• **Data listing**:
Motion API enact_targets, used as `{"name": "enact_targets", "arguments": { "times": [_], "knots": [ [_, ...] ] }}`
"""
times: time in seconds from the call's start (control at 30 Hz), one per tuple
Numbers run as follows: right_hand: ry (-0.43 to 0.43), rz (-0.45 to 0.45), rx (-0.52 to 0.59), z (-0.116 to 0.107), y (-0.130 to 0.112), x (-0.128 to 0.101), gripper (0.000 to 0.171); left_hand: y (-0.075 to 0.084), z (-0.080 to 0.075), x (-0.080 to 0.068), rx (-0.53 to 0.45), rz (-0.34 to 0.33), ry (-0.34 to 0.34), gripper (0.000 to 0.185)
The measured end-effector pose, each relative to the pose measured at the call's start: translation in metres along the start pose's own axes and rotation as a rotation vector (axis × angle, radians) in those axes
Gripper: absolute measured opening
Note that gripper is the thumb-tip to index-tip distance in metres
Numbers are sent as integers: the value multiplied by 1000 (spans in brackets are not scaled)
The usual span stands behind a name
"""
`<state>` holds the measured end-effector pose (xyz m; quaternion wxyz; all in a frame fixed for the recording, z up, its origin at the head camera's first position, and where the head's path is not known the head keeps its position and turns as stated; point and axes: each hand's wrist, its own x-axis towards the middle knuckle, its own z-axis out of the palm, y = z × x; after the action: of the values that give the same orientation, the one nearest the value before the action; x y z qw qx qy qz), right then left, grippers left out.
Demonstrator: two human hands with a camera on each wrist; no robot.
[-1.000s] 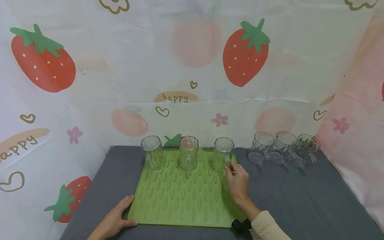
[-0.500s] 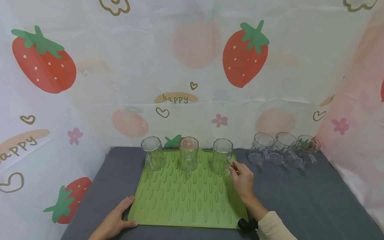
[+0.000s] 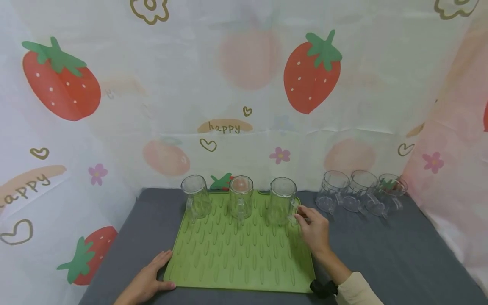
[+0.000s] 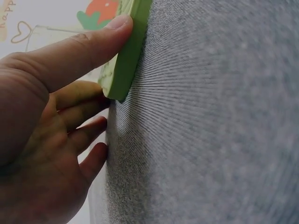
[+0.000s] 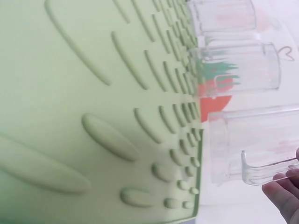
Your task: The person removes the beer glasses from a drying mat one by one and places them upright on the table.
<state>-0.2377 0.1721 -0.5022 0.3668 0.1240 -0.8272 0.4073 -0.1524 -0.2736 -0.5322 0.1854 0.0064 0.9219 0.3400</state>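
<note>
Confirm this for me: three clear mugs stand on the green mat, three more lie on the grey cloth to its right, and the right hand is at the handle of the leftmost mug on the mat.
One detail is wrong: the right hand is at the handle of the rightmost mug on the green mat, not the leftmost, as the head view shows. The rest stands.

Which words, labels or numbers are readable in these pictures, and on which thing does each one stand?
"happy": on the strawberry-print backdrop cloth, middle, on a tan oval.
"appy": the same word at the cloth's left edge, its first letter not readable.
Clear mugs, green mat: no text visible.
No numbers or brand names visible.
</note>
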Motion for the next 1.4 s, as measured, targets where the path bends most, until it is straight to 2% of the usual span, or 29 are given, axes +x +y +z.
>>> {"name": "enact_targets", "arguments": {
  "times": [0.37,0.67,0.97,1.17,1.4],
  "knots": [
    [-40,-26,36,-19,-12,10,25,1,-1,0,16,-20,9,108],
    [-56,-28,48,-39,-24,21,24,3,-3,0,11,-6,12,109],
    [-63,21,29,-61,-43,32,24,2,-2,1,18,4,25,107],
    [-65,12,43,-77,-56,40,24,1,2,-1,6,1,22,108],
    [-110,9,41,-95,-68,47,26,1,3,-1,-1,-4,18,109]
  ]
}}
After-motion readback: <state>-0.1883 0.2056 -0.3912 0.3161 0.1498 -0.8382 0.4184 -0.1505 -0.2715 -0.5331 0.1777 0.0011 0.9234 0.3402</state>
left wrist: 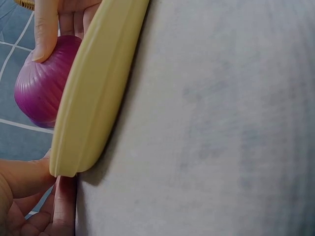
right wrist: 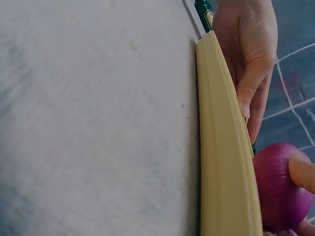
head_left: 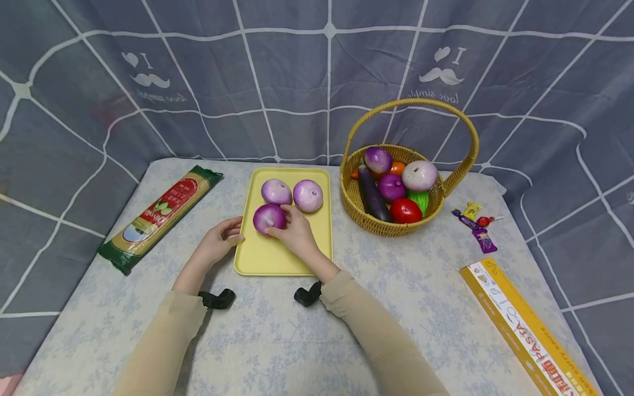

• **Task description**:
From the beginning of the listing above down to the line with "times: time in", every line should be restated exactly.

• **Task output**:
Motion API enact_targets, used as `{"name": "enact_targets", "arguments": { "times": [_], "knots": [ [_, ...] ] }}`
"""
times: time in seconds from the call's start (control at 30 Hz), one per tuple

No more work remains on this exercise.